What the exercise asks:
Whatever appears in the records should be given again exactly, down to the last mark.

Given data:

# # #

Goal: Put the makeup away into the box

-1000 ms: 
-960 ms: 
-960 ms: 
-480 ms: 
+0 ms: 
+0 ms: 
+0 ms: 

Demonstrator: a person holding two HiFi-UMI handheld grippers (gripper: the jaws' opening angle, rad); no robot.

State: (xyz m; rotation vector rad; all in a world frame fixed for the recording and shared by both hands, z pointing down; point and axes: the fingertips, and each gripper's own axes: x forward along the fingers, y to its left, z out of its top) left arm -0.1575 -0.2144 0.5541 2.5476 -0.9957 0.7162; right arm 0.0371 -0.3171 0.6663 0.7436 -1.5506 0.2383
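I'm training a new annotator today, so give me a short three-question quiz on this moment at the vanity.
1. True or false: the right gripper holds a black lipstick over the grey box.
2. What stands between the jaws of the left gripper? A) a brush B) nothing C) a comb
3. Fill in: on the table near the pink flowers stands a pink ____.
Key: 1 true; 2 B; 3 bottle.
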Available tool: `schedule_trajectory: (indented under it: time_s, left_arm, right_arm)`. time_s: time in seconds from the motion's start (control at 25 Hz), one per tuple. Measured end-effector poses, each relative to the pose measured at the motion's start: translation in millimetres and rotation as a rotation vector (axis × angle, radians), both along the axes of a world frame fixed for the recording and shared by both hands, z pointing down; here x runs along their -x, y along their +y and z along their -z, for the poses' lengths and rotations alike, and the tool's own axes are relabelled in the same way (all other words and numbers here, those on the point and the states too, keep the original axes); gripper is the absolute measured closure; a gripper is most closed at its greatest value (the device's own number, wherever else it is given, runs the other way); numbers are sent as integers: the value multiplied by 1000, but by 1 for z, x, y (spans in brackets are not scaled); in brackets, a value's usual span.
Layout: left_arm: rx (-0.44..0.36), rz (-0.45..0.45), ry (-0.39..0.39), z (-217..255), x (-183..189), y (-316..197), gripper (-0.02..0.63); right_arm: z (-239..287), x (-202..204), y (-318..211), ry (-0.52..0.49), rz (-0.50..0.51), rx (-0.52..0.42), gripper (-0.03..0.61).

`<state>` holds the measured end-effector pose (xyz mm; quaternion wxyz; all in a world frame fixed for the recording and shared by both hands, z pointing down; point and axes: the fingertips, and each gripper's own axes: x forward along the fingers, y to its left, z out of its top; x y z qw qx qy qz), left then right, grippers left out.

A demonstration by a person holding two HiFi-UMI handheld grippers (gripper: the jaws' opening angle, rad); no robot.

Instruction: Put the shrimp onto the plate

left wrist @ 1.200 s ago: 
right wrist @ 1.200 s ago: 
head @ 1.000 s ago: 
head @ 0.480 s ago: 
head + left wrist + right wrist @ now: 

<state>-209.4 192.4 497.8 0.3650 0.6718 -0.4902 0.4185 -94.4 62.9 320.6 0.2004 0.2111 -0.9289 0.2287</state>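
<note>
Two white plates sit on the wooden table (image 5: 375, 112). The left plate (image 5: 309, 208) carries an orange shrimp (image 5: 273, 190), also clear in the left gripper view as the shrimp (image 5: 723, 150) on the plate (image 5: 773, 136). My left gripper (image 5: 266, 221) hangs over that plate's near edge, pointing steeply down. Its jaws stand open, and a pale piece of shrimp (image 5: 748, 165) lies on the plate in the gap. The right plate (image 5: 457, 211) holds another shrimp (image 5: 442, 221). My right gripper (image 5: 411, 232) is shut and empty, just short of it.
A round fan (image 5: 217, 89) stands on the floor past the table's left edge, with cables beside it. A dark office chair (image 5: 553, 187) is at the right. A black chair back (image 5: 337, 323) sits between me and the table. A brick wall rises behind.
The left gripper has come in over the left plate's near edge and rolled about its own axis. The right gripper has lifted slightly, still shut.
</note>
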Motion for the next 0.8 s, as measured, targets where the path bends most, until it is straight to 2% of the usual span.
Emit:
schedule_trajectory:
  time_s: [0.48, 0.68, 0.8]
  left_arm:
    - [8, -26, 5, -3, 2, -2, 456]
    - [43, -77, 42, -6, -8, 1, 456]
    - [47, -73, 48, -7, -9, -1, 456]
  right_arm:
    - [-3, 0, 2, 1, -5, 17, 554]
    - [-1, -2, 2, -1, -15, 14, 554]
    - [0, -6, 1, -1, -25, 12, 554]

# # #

Result for this task:
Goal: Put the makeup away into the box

-1000 ms: 
-960 ms: 
-960 ms: 
-480 ms: 
+0 ms: 
+0 ms: 
+0 ms: 

Demonstrator: a person holding two HiFi-UMI handheld grippers (gripper: the jaws' opening angle, rad); no robot.

State: (xyz m; rotation vector rad; all in a world frame fixed for the recording and shared by both hands, z pointing down; point and axes: the fingertips, and each gripper's own axes: x forward along the fingers, y to its left, z out of its top) left arm -0.1575 -0.2144 0.5541 2.5476 -0.9957 0.7162; right arm 0.0371 -0.3171 0.6663 0.7436 -1.5506 0.2383
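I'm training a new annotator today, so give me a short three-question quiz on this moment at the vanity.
1. True or false: the right gripper holds a black lipstick over the grey box.
2. What stands between the jaws of the left gripper? A) a brush B) nothing C) a comb
3. Fill in: on the table near the pink flowers stands a pink ____.
Key: 1 true; 2 B; 3 bottle.
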Available tool: `schedule_trajectory: (indented under it: time_s, left_arm, right_arm)`. time_s: time in seconds from the motion's start (control at 25 Hz), one per tuple. Measured end-effector poses, each relative to the pose measured at the motion's start: translation in millimetres and rotation as a rotation vector (axis × angle, radians), both along the axes of a world frame fixed for the recording and shared by both hands, z pointing down; here x runs along their -x, y along their +y and z along their -z, for the poses' lengths and rotations alike, and the tool's own axes are relabelled in the same way (all other words and numbers here, those on the point and the states too, keep the original axes); gripper is the absolute measured closure; a gripper is most closed at its greatest value (the device's own number, wherever else it is given, runs the other way); numbers are sent as integers: the value multiplied by 1000, but by 1 for z, x, y (spans in brackets are not scaled); in brackets, a value's usual span.
Layout: left_arm: rx (-0.44..0.36), rz (-0.45..0.45), ry (-0.39..0.39), z (-217..255), x (-183..189), y (-316..197), gripper (-0.02..0.63); right_arm: z (-239..287), x (-202..204), y (-318..211), ry (-0.52..0.49), rz (-0.50..0.51), rx (-0.52..0.42), gripper (-0.03..0.61).

`<state>` holds the measured end-effector pose (xyz mm; quaternion wxyz; all in a world frame fixed for the recording and shared by both hands, z pointing down; point and axes: the fingertips, and each gripper's own axes: x forward along the fingers, y to its left, z out of its top; x y z qw qx qy qz), left then right, grippers left out.

A demonstration by a person holding two HiFi-UMI handheld grippers (gripper: the jaws' opening angle, rad); no robot.

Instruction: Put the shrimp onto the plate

left wrist @ 1.200 s ago: 
right wrist @ 1.200 s ago: 
head @ 1.000 s ago: 
head @ 0.480 s ago: 
head + left wrist + right wrist @ now: 

<state>-209.4 192.4 497.8 0.3650 0.6718 -0.4902 0.4185 -94.4 62.9 320.6 0.2004 0.2111 -0.9289 0.2287</state>
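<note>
Two white plates sit on the wooden table (image 5: 375, 112). The left plate (image 5: 309, 208) carries an orange shrimp (image 5: 273, 190), also clear in the left gripper view as the shrimp (image 5: 723, 150) on the plate (image 5: 773, 136). My left gripper (image 5: 266, 221) hangs over that plate's near edge, pointing steeply down. Its jaws stand open, and a pale piece of shrimp (image 5: 748, 165) lies on the plate in the gap. The right plate (image 5: 457, 211) holds another shrimp (image 5: 442, 221). My right gripper (image 5: 411, 232) is shut and empty, just short of it.
A round fan (image 5: 217, 89) stands on the floor past the table's left edge, with cables beside it. A dark office chair (image 5: 553, 187) is at the right. A black chair back (image 5: 337, 323) sits between me and the table. A brick wall rises behind.
The left gripper has come in over the left plate's near edge and rolled about its own axis. The right gripper has lifted slightly, still shut.
</note>
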Motion for the next 0.8 s, as measured, targets where the path bends most, until it is straight to 2% of the usual span.
Emit:
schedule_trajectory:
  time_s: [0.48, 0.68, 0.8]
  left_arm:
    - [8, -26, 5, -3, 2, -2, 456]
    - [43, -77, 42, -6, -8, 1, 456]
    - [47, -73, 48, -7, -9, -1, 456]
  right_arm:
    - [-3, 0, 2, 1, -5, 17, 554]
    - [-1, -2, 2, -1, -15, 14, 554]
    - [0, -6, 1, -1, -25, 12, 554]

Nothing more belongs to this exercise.